At the rally, the PBA president, Patrick J. Lynch, praised the letter’s signatories, but, as he has for years, singled out the Mayor, if not by name, for what Mr. Lynch insinuated was his pretense and hypocrisy.

'Pay What We Deserve'

“New York City police officers put themselves at risk each and every day on behalf of folks they don't even know,” Mr. Lynch said, suggesting that his members cannot afford to live in the neighborhoods they patrol at their current salaries.

“Allow us to take care of our family, allow us to rear our family in the communities that we serve, allow us to send them to the schools that we struggle to make better,” he said. “Pay us so generation after generation of police officers can stay in the city we were born and reared in. And pay us so we can set up our children to stay here in this proud city.”

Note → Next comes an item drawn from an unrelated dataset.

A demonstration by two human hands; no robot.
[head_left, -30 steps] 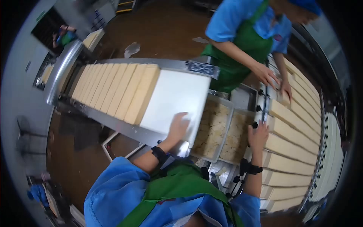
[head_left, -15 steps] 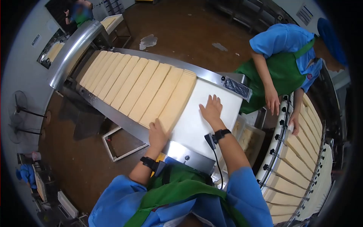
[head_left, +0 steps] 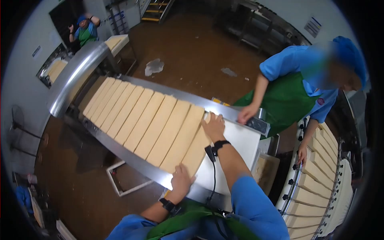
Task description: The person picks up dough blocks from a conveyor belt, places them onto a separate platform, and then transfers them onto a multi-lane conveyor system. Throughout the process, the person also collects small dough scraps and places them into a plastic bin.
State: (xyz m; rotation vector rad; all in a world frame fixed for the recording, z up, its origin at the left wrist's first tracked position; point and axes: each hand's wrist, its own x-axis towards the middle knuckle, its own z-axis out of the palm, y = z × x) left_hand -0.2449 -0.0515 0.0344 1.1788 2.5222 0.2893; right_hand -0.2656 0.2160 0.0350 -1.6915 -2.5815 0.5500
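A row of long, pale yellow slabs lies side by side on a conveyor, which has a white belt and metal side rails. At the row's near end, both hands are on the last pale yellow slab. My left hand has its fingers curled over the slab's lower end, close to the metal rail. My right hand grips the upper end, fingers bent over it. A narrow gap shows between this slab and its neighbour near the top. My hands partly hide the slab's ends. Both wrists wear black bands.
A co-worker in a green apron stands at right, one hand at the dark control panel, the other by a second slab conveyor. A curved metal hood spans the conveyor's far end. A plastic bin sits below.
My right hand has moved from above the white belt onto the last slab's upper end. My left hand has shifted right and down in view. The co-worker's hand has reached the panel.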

The de Blasio administration, though, maintains that NYPD Officers are well-paid, have no employee health premiums and start reaping full pension benefits after 20 or 22 years of service. It had offered the union annual raises of more than 2 percent a year, consistent with what the city's two largest unions, District Council 37 and the United Federation of Teachers, agreed to last year.

The Mayor’s spokesman, Raul A. Contreras, said the city is dedicated to hammering out a contract.

“We remain committed to working with the PBA to come to a contract agreement that is fair to police officers and taxpayers even though they’ve decided to seek arbitration,” he said in an email. "We proved we can accomplish this across the bargaining table in 2017, and we can do it again now."

Veteran Cop Makes Case

Following the nearly 35-minute rally in a sun-drenched City Hall Plaza, a veteran Brooklyn cop, born and raised in that borough, said significant raises were necessary both to maintain a dedicated police force and, by extension, a safe city.

“We deserve not only to remain in the city, but to provide for our families,” said the officer, who has spent his entire 25-year career at the 60th Precinct.

He recalled his early years patrolling Coney Island, Brighton Beach and other southern Brooklyn neighborhoods during an epoch when violent crime, including murders, was at near-record highs.

“We don’t want to turn back,” he said.